** AVAILABLE RECORDS follows **

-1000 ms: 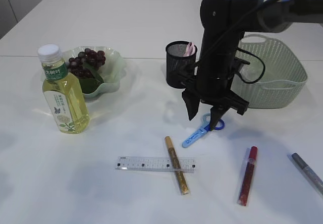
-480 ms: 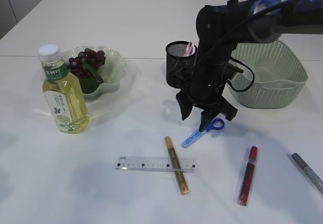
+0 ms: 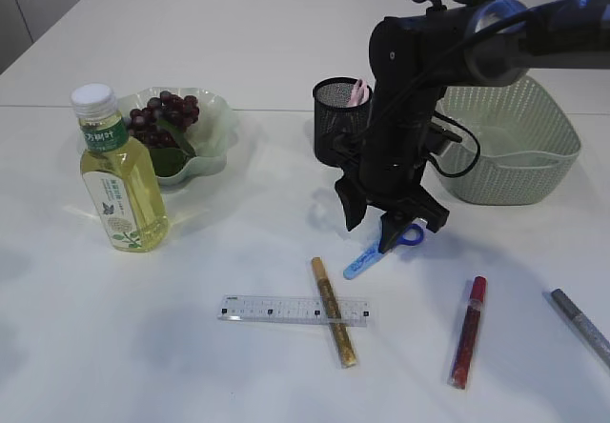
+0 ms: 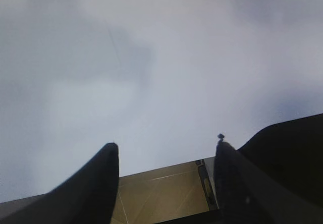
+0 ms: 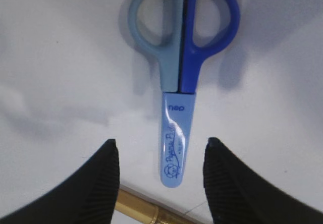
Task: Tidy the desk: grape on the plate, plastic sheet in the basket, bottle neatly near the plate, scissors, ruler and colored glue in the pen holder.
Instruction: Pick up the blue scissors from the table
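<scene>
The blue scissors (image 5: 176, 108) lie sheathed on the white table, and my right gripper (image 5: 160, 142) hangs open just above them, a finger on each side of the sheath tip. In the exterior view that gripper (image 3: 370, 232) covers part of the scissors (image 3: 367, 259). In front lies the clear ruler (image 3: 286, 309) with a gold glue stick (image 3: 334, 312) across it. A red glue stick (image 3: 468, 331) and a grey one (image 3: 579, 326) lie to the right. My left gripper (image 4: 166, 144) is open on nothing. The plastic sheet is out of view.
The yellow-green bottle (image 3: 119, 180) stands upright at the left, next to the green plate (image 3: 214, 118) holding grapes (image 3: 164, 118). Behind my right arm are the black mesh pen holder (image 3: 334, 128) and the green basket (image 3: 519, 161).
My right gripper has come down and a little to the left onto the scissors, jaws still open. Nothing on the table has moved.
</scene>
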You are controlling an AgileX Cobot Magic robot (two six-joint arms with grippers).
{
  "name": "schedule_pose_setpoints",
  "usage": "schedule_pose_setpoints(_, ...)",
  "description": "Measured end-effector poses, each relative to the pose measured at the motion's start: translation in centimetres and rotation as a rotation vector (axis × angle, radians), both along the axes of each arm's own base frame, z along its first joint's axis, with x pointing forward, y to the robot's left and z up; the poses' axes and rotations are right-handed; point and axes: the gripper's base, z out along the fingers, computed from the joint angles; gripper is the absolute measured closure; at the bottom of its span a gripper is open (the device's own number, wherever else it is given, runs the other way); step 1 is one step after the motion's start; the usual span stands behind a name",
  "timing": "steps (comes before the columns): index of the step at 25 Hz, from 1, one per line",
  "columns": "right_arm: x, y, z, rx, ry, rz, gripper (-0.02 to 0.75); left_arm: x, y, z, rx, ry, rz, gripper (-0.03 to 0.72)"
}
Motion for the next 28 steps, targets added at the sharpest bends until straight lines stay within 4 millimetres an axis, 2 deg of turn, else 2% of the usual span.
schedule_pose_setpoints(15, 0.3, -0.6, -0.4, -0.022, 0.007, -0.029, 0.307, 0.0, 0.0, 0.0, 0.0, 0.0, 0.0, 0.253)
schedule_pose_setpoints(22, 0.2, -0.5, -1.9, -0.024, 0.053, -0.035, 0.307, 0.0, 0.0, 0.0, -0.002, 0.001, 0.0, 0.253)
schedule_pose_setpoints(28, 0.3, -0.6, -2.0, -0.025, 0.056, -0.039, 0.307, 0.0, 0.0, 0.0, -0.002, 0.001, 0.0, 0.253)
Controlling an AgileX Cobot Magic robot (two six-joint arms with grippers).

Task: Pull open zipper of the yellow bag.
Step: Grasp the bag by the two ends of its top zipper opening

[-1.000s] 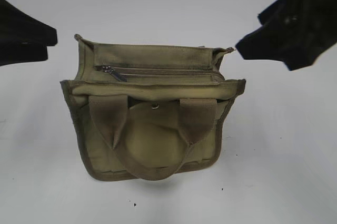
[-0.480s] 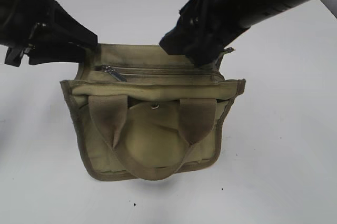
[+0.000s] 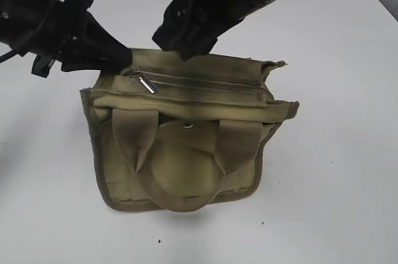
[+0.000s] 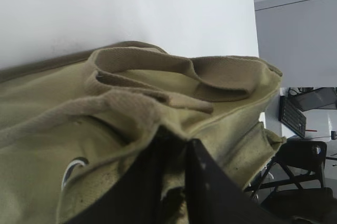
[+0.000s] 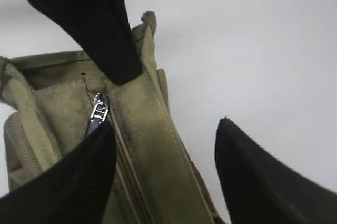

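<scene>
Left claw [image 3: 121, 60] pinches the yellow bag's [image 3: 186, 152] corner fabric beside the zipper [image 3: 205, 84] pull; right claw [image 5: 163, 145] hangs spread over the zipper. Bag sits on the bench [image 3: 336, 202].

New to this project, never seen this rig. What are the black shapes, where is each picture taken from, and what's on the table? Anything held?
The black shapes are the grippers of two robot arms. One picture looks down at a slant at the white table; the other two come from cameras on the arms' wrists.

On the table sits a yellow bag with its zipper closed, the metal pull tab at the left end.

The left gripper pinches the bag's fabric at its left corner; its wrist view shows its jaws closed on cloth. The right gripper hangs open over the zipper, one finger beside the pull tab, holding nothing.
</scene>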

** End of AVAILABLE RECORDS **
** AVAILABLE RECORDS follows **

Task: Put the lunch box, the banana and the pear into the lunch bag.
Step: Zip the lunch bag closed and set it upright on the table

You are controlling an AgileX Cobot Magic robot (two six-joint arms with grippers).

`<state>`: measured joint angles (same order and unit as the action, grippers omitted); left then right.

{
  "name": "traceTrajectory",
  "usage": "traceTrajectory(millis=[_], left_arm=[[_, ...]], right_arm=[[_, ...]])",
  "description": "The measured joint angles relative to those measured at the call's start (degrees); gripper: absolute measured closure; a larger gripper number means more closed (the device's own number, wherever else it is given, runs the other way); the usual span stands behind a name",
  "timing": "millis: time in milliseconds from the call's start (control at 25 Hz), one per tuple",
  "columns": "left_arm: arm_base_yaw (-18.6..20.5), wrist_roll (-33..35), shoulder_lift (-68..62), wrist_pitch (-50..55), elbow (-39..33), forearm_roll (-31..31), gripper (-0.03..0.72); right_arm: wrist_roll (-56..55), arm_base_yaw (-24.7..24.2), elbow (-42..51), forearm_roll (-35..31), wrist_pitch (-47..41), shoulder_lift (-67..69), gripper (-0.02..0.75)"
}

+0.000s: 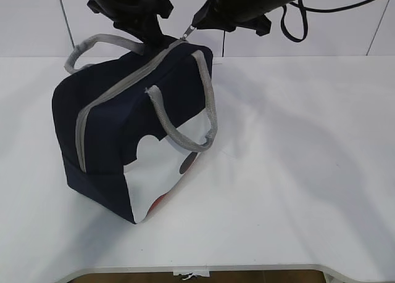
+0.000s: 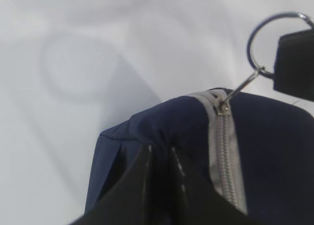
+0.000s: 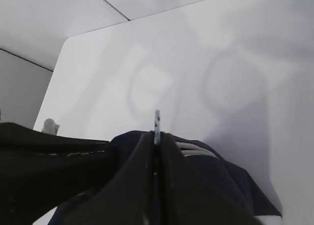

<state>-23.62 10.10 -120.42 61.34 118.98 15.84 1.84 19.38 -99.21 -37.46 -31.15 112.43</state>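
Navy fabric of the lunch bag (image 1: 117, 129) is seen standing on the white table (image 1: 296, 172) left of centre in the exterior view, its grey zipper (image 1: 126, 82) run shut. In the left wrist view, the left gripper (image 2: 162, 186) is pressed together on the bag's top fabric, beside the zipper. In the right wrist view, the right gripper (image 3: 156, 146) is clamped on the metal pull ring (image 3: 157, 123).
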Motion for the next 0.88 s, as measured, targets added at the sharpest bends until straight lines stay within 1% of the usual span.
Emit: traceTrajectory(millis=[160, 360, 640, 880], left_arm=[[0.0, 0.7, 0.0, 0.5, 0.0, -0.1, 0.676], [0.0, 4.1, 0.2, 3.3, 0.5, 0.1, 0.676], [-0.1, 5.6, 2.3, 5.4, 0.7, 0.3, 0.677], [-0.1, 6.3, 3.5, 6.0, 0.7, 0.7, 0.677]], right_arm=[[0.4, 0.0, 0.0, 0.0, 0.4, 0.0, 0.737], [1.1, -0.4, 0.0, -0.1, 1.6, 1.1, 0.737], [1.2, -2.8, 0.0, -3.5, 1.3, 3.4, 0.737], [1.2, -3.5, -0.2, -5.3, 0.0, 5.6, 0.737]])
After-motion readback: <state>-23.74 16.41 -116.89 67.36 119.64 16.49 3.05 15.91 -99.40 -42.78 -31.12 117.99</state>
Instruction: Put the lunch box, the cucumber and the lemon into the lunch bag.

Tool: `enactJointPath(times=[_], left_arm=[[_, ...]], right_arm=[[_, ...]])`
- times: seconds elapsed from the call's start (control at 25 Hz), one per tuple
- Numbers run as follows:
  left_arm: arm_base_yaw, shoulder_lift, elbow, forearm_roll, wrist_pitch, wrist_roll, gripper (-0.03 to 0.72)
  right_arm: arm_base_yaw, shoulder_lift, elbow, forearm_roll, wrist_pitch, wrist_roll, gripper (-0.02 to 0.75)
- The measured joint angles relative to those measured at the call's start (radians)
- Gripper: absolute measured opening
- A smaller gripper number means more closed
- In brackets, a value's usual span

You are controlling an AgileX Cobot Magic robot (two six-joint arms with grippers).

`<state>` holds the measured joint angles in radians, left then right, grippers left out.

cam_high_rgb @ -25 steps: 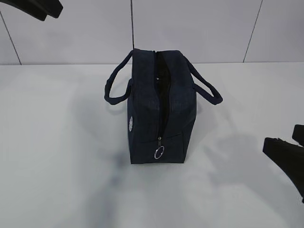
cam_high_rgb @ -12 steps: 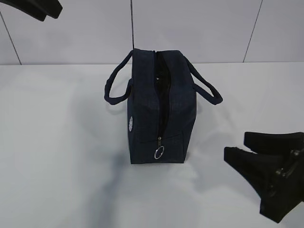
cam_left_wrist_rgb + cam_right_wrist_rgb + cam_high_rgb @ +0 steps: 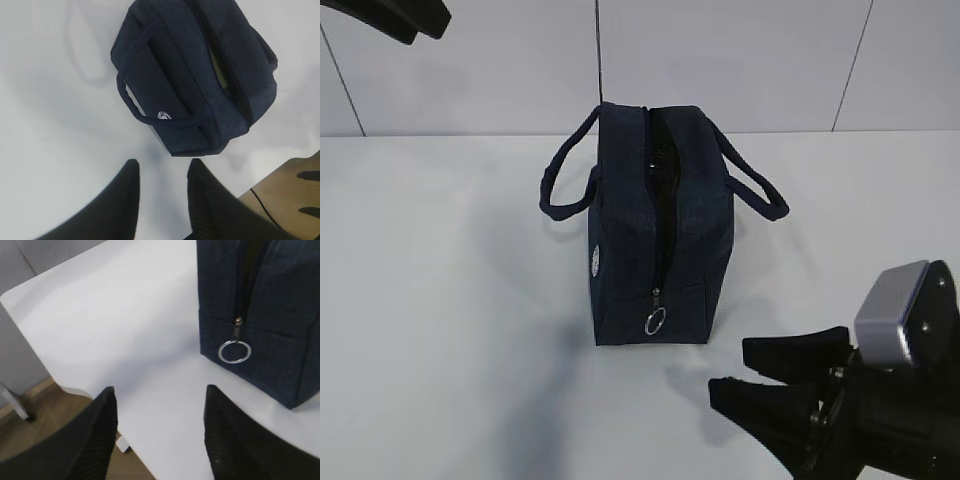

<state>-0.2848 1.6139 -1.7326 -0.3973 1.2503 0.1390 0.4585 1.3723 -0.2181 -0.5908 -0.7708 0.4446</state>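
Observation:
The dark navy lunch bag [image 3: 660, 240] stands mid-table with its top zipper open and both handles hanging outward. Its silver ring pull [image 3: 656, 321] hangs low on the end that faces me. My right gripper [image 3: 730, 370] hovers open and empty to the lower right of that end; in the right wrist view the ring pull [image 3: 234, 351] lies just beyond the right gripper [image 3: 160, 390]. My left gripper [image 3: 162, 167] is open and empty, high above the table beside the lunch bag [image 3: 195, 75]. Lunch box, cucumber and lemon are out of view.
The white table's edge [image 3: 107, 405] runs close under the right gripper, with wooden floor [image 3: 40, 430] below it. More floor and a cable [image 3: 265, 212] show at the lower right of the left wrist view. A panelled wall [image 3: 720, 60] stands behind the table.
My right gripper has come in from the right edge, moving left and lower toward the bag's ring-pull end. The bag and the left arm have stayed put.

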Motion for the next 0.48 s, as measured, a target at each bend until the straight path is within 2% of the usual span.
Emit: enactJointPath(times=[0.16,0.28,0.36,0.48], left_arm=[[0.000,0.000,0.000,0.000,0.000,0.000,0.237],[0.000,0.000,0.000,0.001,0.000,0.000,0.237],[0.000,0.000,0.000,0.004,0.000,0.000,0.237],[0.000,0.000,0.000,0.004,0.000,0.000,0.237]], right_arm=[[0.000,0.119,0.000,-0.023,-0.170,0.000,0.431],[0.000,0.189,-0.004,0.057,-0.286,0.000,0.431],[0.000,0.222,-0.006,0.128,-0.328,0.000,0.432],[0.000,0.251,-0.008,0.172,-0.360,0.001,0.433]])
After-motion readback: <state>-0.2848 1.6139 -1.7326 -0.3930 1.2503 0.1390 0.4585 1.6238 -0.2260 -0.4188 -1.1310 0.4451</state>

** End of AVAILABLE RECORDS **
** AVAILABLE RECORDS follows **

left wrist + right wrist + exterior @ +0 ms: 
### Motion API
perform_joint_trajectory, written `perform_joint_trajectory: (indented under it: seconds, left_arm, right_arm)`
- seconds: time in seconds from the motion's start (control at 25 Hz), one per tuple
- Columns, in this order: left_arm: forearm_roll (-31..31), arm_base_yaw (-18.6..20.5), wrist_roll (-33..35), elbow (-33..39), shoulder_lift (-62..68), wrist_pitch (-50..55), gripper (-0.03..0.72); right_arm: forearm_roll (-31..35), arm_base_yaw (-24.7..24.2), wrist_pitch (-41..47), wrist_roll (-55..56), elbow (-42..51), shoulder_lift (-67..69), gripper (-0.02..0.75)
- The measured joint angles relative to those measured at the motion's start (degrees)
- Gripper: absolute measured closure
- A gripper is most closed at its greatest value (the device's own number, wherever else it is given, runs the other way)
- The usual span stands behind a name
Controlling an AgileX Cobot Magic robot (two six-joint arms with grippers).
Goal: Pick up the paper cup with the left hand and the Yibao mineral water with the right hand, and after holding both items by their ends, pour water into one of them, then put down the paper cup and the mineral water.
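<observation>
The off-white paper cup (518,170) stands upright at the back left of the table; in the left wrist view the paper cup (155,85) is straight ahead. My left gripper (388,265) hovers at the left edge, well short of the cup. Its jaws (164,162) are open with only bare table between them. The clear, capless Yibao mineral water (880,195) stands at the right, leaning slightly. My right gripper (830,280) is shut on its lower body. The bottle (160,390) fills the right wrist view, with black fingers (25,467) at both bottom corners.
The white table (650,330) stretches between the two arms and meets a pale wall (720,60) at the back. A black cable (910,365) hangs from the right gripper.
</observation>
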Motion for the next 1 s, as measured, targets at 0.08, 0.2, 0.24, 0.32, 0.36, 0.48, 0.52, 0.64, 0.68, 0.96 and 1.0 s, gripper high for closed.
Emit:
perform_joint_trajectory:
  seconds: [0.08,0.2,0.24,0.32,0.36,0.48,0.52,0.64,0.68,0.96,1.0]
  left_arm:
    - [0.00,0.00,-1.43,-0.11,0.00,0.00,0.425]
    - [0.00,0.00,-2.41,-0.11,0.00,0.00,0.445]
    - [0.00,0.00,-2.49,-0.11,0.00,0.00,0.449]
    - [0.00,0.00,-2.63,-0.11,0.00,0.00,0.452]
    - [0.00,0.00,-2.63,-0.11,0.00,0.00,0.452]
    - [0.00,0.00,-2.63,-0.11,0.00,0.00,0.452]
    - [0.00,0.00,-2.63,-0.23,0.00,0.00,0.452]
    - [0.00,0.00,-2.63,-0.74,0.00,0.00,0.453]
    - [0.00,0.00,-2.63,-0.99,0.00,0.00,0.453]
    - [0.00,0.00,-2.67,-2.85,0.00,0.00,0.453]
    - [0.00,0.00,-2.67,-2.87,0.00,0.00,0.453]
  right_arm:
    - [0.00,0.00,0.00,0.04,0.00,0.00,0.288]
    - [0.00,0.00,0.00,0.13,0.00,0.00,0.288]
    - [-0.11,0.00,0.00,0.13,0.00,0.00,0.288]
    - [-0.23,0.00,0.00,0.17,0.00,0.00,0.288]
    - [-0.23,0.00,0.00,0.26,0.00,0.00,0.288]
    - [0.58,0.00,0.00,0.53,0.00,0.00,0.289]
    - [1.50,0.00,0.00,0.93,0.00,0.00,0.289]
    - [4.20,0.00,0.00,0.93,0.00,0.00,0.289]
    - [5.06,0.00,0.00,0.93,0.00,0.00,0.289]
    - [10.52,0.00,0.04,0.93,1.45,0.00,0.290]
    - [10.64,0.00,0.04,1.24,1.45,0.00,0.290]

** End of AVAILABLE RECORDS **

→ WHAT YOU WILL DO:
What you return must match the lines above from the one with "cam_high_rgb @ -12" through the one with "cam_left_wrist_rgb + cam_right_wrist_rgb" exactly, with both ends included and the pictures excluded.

→ RESPONSE TO THIS TASK:
cam_high_rgb @ -12 steps: 
cam_left_wrist_rgb + cam_right_wrist_rgb + cam_high_rgb @ +0 steps: 

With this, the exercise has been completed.